Unstable market and economic conditions may have serious adverse consequences on our business, financial condition and stock price.
Global credit and financial markets have experienced extreme volatility and disruptions in the past several years, including severely diminished
liquidity and credit availability, declines in consumer confidence, declines in economic growth, increases in unemployment rates and uncertainty about
economic stability, and the volatility of such market and economic conditions have increased as a result of the COVID-19 pandemic. The scope, duration
and long-term impact of the COVID-19 pandemic are unknown at this time, so there can be no assurance how significant any deterioration in credit and
financial markets and confidence in economic conditions will be and how long it may continue. Our general business strategy may be adversely affected by
any such economic downturn, volatile business environment or continued unpredictable and unstable market conditions. If the current equity and credit
markets deteriorate, or do not improve, it may make any necessary debt or equity financing more difficult, more costly, and more dilutive.
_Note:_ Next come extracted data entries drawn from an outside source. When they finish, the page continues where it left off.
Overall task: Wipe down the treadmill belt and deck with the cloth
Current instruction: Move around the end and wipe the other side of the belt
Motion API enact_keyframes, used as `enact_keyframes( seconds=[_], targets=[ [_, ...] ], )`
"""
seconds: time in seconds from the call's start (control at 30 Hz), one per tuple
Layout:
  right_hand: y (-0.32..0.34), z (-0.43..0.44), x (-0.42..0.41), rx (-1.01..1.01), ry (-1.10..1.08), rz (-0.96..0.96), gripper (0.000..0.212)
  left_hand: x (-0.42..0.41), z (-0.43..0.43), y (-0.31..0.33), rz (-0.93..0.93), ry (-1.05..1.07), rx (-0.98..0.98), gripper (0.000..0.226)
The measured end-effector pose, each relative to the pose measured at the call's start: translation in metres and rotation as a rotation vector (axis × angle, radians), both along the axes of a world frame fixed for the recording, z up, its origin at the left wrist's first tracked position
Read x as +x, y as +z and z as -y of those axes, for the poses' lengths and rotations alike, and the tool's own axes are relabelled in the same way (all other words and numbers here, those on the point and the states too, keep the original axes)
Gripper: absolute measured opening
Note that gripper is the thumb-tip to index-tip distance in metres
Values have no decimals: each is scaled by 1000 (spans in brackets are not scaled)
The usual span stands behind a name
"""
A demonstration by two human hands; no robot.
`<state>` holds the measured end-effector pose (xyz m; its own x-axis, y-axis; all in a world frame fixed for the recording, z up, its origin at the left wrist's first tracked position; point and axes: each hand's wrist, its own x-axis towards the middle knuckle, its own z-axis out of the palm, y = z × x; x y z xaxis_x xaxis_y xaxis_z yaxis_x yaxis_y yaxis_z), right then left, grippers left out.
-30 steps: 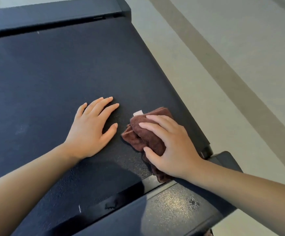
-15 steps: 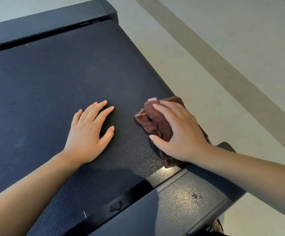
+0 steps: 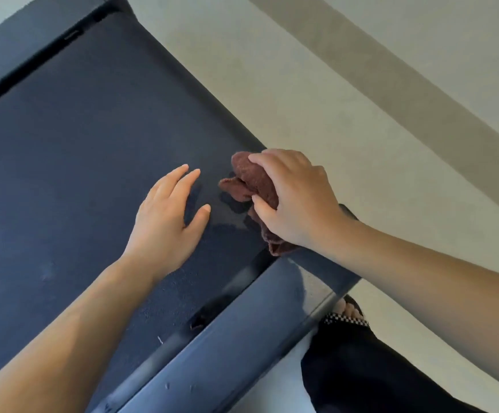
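The dark treadmill belt (image 3: 72, 162) fills the left and middle of the head view. My right hand (image 3: 295, 201) grips a bunched brown cloth (image 3: 252, 181) and holds it against the belt near its right edge. My left hand (image 3: 167, 222) rests flat on the belt just left of the cloth, fingers straight and slightly spread. The deck's dark end cover (image 3: 227, 347) runs diagonally below the hands, with light specks on it. Part of the cloth is hidden under my right palm.
Pale floor (image 3: 316, 99) lies to the right of the treadmill, crossed by a darker grey band (image 3: 421, 93). A foot in a dark checkered sandal (image 3: 349, 314) and a dark trouser leg (image 3: 361, 371) stand beside the end cover at lower right. The far end cover (image 3: 33, 34) sits at top left.
My right hand has slid the cloth toward the belt's right edge and slightly farther away. The view has tilted and shifted, bringing the foot into sight. My left hand stays flat on the belt.
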<state>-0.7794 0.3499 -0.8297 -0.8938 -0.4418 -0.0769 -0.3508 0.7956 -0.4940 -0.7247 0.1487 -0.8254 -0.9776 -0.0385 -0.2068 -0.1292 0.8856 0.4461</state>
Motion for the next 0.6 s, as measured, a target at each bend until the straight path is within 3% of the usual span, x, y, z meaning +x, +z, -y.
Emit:
enact_keyframes(
  seconds=[0.1,0.27,0.6],
  targets=[
    [44,-43,11,-95,-180,42,52,0,-39,40,49,-46,47,56],
    [125,-119,44,-90,-392,211,51,-11,-118,123,157,-205,85,54],
    [316,-205,69,-167,-734,287,52,-39,-233,327,261,-638,-34,49]
  ],
)
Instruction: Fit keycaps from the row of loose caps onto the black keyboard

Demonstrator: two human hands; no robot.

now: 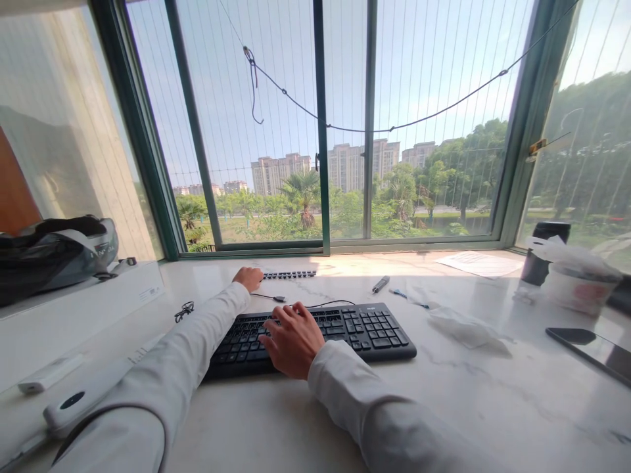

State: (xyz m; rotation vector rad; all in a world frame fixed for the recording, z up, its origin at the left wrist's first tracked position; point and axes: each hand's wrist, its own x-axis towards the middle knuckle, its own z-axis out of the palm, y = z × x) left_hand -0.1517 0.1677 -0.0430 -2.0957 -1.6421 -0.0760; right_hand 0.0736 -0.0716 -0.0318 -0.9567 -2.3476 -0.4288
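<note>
Keyboard (384,335) lies on the tabletop (256,420), right hand (292,339) spread over its keys; left hand (249,279) reaches the dark toothed strip (290,274) behind, its grip impossible to tell. Two-handed handling seems underway; the next move calls for light touch.

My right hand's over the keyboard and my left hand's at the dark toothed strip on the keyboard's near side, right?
No: in the head view, the dark toothed strip is on the far side of the keyboard. Your right hand is over the keyboard, your left hand at the strip.

Left hand (249,278) beyond right hand (294,343)
</note>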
Failure to secure
any necessary financing in a timely manner and on favorable terms could have a material adverse effect on our growth strategy, financial performance and
stock price and could require us to delay or abandon clinical development plans for some or all of our pipeline candidates. In addition, there is a risk that
one or more of our current service providers, manufacturers and other partners may not survive these difficult economic times, which could directly affect
our ability to attain our operating goals on schedule and on budget.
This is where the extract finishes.